A questão habitacional no Brasil até os anos 90



No Brasil, há um conjunto de alternativas (aluguel, compra no mercado formal etc.) que não consegue responder a crescente demanda social por habitações.
Poderiam ser arroladas as seguintes alternativas de equacionamento do problema da moradia.

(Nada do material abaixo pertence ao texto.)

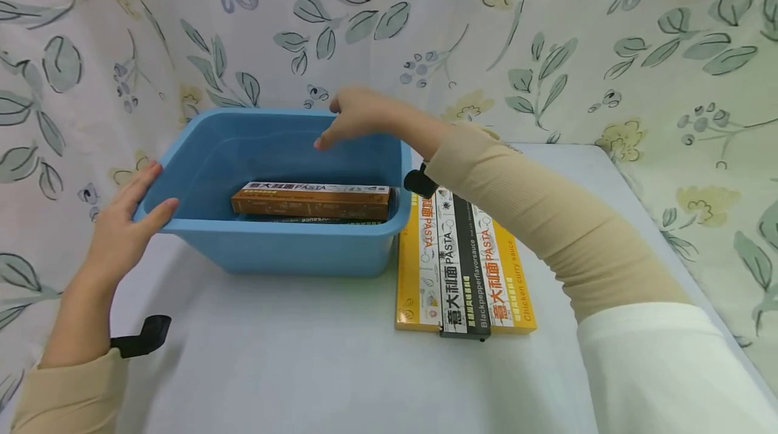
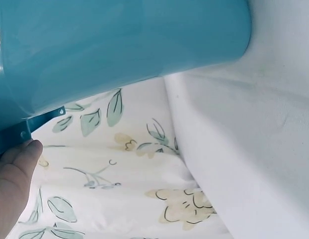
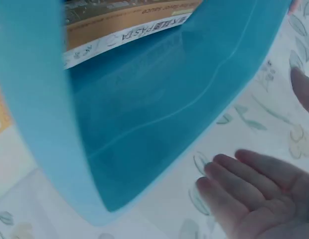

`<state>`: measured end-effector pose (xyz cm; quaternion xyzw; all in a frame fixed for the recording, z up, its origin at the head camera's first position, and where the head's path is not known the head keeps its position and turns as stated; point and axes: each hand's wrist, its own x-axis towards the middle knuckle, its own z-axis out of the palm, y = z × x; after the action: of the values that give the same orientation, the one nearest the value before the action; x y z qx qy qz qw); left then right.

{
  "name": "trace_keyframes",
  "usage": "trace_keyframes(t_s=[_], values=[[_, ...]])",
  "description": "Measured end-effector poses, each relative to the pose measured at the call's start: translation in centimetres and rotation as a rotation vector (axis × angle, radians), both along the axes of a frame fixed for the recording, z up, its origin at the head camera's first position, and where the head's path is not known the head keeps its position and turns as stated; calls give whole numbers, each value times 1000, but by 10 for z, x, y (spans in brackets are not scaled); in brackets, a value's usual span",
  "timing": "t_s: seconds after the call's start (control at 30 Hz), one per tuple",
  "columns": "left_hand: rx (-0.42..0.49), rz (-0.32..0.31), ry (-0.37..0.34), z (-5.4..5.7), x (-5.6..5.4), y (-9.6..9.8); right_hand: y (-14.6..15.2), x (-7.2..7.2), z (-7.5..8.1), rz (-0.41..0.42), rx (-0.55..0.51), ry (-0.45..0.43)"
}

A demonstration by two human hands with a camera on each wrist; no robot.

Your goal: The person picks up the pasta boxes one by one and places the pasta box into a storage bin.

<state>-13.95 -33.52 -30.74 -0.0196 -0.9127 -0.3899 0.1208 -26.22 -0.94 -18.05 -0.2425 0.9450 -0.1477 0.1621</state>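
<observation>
Head view: left hand [image 1: 124, 223] grips the left rim of blue bin [image 1: 292, 252], toward the desk's [image 1: 304, 360] far edge, probably steadying it; right hand [image 1: 360, 117], empty, fingers extended, near its far rim.

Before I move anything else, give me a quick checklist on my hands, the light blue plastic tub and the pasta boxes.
1. Left hand on the light blue plastic tub: ok, gripping the left-end rim.
2. Right hand free: ok, fingers extended, holding nothing, near the far rim.
3. Slim brown cardboard pasta box inside the tub: ok, below the rim.
4. Box count in the tub: cannot tell; the brown one partly hides a dark box.
5. Slim black cardboard pasta box between two yellow ones: ok, right of the tub.
6. View of those three: not ok; the beige right sleeve covers part.
</observation>
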Motion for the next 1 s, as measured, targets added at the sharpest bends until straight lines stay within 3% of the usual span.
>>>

  • O aluguel nas condições conhecidas contrata por tempo indeterminado e sempre sujeito a ser requisitados pelo dono do imóvel
  • Mercado Formal das empresas de construção civil, com possibilidade de financiamento pelo SBPE – Sistema Brasileiro de Poupança e Empréstimo
  • Programas de interesse, desenvolvido pelo BNH (extinto em novembro de 1986, suas funções e programas foram absorvidos pelo CEF – Caixa Econômica Federal)
  • Nessa modalidade incluem - se os conjuntos residenciais construídos por: COHABS – Companhias de Habitação, Cooperativas de Habitação, Institutos, Mercado de Hipotecas, empresas, Sindicatos e outros como o PRÓ-MORAR – Programa de Erradicação de Habitações subnormais
  • Mercado informal – paralelo ou clandestino formado pelas moradias sem licença das prefeituras, pelas populações de baixa renda, (autoconstrução – mutirão)
  • Ocupações de áreas públicas ou privadas ou construções semi-acabadas.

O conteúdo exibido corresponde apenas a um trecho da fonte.